Capítulo 34—La ausencia del heredero

Rayan no anunció su partida con ceremonias.

En el palacio, las grandes ausencias no se proclamaban. Se entendían por los pasillos más silenciosos, por los guardias que cambiaban de ruta, por Adel recortando palabras y volviéndose sombra.
Elara supo que algo había cambiado incluso antes de que él se lo dijera.

La mañana posterior al “Salón de las Madres”, el palacio tenía la respiración contenida. No por culpa de Elara. No por la reina.

Por el heredero.

Rayan la encontró en el balcón interior, donde la luz caía filtrada por celosías y la brisa traía olor a agua y jazmín. Elara llevaba una túnica clara, de tela suave, atada en la cintura con un cinturón fino. El corte se adaptaba al país sin borrar su esencia occidental. Sus rizos castaños estaban recogidos a medias, y sus ojos, entre verdes y grises, miraban un punto fijo en el jardín como si lo estuvieran leyendo.

—Te estás preparando —dijo Rayan.

No era pregunta.

Elara no giró al instante.

—Me estoy acostumbrando a escuchar el palacio —respondió—. Hoy suena distinto.

Rayan se acercó por detrás, apoyó una mano en su cintura, donde su cuerpo se ensanchaba con esa curva que a él lo volvía brutalmente posesivo en silencio.

—Tengo que salir —dijo.

Elara cerró los ojos un segundo, apenas.

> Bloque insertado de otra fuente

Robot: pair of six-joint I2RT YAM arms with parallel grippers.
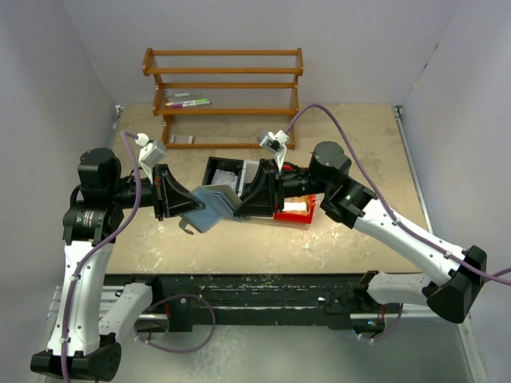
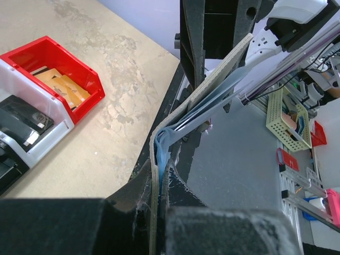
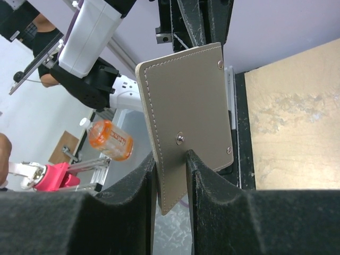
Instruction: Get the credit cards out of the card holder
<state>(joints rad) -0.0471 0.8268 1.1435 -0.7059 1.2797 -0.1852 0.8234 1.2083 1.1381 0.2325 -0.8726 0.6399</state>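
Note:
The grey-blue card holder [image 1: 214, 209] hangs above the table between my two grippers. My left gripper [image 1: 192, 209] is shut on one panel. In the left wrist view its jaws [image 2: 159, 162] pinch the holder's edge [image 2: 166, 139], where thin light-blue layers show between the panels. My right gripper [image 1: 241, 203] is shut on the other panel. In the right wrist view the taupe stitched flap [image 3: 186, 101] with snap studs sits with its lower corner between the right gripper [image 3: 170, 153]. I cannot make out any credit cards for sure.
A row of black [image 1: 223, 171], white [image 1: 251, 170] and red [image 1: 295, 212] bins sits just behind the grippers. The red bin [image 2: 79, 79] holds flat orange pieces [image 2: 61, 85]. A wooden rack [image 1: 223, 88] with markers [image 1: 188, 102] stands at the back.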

No dramatizó.

—¿Cuánto tiempo?

Rayan respiró hondo.

—No lo sé.

Esa honestidad era más peligrosa que cualquier mentira.

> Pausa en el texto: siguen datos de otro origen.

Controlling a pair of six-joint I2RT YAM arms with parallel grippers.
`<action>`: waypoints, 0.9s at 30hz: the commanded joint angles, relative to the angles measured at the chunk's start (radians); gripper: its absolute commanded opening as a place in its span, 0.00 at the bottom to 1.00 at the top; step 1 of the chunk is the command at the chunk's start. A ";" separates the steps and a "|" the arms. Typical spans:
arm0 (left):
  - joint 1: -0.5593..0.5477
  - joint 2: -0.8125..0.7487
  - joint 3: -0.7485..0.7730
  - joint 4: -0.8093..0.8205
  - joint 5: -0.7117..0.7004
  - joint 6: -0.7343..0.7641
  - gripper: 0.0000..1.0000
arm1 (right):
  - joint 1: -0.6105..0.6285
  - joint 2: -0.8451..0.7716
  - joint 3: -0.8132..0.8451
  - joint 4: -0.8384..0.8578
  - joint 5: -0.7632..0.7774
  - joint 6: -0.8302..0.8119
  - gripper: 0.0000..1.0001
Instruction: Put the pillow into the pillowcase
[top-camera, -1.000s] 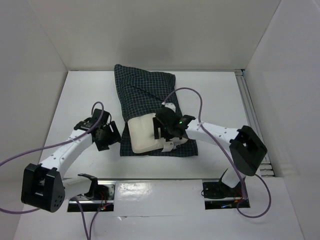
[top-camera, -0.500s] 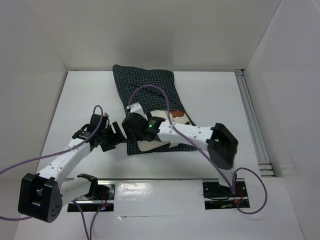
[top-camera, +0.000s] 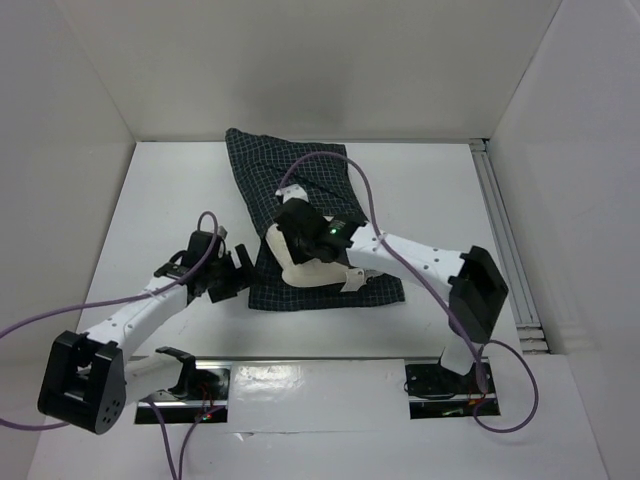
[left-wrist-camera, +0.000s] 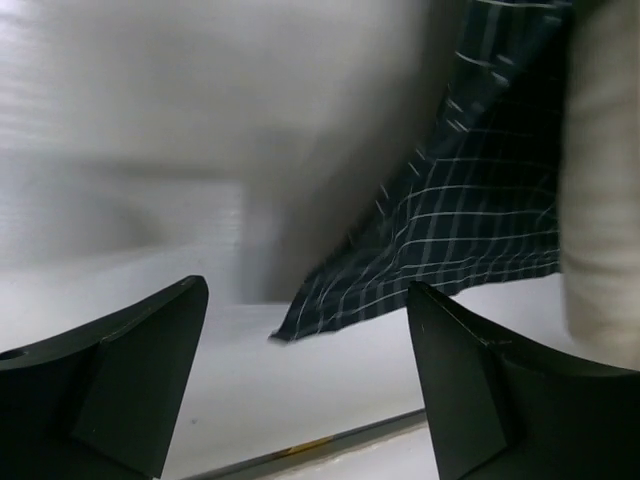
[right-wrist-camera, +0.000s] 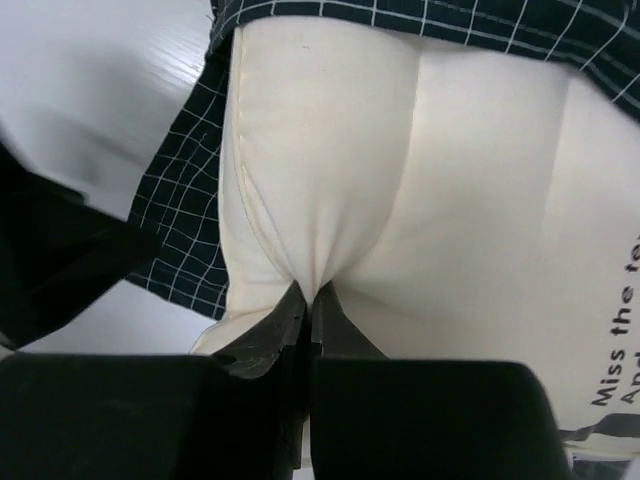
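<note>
The pillowcase (top-camera: 300, 170), dark cloth with a white grid check, lies flat mid-table. The cream pillow (top-camera: 298, 266) pokes out of its near end; its far part is under the checked cloth. In the right wrist view my right gripper (right-wrist-camera: 310, 292) is shut on a pinched fold of the pillow (right-wrist-camera: 400, 150), with the pillowcase (right-wrist-camera: 185, 200) beside and above it and black lettering (right-wrist-camera: 612, 340) at the right edge. My left gripper (left-wrist-camera: 308, 300) stands open and holds nothing, just short of the pillowcase's near-left corner (left-wrist-camera: 470, 210). From above, the left gripper (top-camera: 238, 280) is beside that corner.
White walls enclose the table on three sides. A metal rail (top-camera: 503, 225) runs along the right edge. The arm mounts (top-camera: 190, 378) sit at the near edge, and purple cables (top-camera: 340, 160) loop over the pillowcase.
My right gripper has swung back right from the pillowcase's left edge and shut on the pillow. The cream end shows again. My left gripper opened wider and shifted slightly right.
</note>
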 joint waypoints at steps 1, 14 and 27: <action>-0.026 0.036 0.023 0.122 -0.002 0.031 0.94 | 0.007 -0.102 0.004 0.022 -0.076 -0.025 0.00; -0.057 0.132 0.093 0.230 0.124 0.003 0.00 | -0.013 -0.088 -0.004 -0.001 -0.077 -0.007 0.00; -0.245 -0.520 -0.110 0.242 0.276 -0.363 0.00 | -0.104 0.290 0.343 -0.007 -0.088 -0.091 0.00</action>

Elara giró despacio y lo miró a los ojos.

—¿El Sultán? —preguntó, sin titubeos.

Rayan no respondió con palabras. Le bastó una mirada.

Elara asintió, comprendiendo.

—¿Me dejas… sola? —preguntó, y su voz no tembló.

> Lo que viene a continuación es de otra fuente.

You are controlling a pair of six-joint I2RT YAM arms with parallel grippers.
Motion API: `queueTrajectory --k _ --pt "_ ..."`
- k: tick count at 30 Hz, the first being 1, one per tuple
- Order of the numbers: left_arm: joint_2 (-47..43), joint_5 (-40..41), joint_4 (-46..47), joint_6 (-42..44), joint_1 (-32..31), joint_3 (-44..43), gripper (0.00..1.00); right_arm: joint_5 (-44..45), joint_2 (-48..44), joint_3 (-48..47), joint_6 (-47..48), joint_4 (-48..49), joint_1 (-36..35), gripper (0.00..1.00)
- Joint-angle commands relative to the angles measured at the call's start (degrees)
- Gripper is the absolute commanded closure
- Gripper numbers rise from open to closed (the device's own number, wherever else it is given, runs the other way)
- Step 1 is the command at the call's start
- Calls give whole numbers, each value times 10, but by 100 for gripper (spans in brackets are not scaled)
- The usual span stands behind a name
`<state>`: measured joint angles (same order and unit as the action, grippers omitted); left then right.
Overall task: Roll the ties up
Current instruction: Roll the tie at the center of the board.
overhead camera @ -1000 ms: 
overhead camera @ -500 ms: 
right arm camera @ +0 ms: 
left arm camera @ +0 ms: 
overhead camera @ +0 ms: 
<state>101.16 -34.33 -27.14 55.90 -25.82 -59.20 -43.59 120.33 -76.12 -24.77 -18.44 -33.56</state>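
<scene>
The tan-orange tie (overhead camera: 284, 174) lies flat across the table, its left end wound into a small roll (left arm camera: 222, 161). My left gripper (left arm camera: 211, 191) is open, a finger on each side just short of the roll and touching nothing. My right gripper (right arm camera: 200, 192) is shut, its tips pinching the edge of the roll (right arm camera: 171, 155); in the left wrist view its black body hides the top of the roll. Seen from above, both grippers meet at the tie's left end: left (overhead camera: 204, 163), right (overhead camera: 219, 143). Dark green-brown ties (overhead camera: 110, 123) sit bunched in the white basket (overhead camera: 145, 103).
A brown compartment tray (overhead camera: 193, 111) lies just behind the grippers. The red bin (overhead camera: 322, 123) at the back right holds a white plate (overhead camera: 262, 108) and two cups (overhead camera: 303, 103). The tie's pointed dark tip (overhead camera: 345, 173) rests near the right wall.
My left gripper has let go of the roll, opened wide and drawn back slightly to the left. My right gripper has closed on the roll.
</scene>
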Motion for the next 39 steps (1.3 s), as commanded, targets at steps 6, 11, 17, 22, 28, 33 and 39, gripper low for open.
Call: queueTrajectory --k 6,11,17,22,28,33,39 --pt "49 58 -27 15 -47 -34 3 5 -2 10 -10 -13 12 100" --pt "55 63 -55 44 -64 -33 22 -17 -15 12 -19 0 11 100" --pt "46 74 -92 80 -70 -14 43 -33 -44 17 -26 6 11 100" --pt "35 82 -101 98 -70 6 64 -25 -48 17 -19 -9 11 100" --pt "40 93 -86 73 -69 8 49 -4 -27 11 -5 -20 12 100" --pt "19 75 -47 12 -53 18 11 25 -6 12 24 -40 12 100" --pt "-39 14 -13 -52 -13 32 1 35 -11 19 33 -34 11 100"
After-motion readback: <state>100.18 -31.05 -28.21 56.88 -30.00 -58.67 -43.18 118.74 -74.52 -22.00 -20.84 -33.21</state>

Pero la pregunta tenía filo. No era miedo infantil. Era consciencia del tablero.

Rayan le tomó el rostro con ambas manos.

—No —dijo—. Te dejo con el palacio.

Elara lo sostuvo.

—Eso es lo mismo.

Rayan sonrió apenas, oscuro.

—No. Porque tú ya no eres la misma mujer que llegó.
Elara tragó saliva.

Rayan bajó la voz, como si el palacio pudiera escuchar incluso a través del mármol.

—Khalil y Samir están conmigo —dijo—. Adel se queda aquí. Y mi cadena se queda contigo.

Elara apretó los dedos sobre la manga de él.

—¿Y la reina?

Rayan la miró sin pestañear.

—La reina se cree lista —respondió—. Pero todavía no ha entendido que tú también aprendiste a mover piezas.

Elara sostuvo su mirada.

—No quiero una guerra —dijo.

Rayan apoyó la frente en la de ella.

—Ya empezó sin que la pidieras —murmuró—. Lo que tú decides es si la pierdes… o la conviertes en tu lugar.

Elara respiró hondo.

—¿Qué espera ella que ocurra? —preguntó.

Rayan no tardó.

—Que te aísles. Que dudes. Que te enfermes de inseguridad.

Elara soltó una exhalación lenta, como si alineara su mente.

—Entonces haré lo contrario.

Rayan sonrió, y por primera vez en días, esa sonrisa tuvo algo de orgullo limpio.

—Eso —dijo— es lo que me vuelve incapaz de soltarte.

Elara levantó una mano y tocó la barba de él, un gesto íntimo, humano, lejos del protocolo.

—Vuelve —pidió, sin pedir permiso.

Rayan tomó esa mano y la besó.

—Volveré —respondió—. Y cuando vuelva, quiero encontrarte de pie.

Elara lo miró.

—Me vas a encontrar de pie.

El día se torció al mediodía.
No con una catástrofe.
Con una invitación.
Otra.

Esta vez, no era el “Salón de las Madres”. Era un evento de caridad dentro del palacio, con damas influyentes, cámaras seleccionadas y una narrativa preparada. El tipo de evento donde el poder se maquillaba de bondad.

Elara leyó la tarjeta: “Presencia obligatoria de la esposa del heredero, para mostrar unidad y tradición.”

Unidad.
Tradición.
Palabras bonitas para decir: control.

Adel la miró con esa lealtad silenciosa que ya le pertenecía.

—Mi señora, puedo decir que no se siente bien.

Elara negó con calma.

—No —respondió—. Hoy no me escondo.

Se vistió con una mezcla perfecta: un vestido largo de inspiración occidental, confeccionado con tela local, ceñido en la cintura y fluido en la falda. El color era profundo, sobrio, elegante. No se disfrazaba. Se adaptaba sin desaparecer.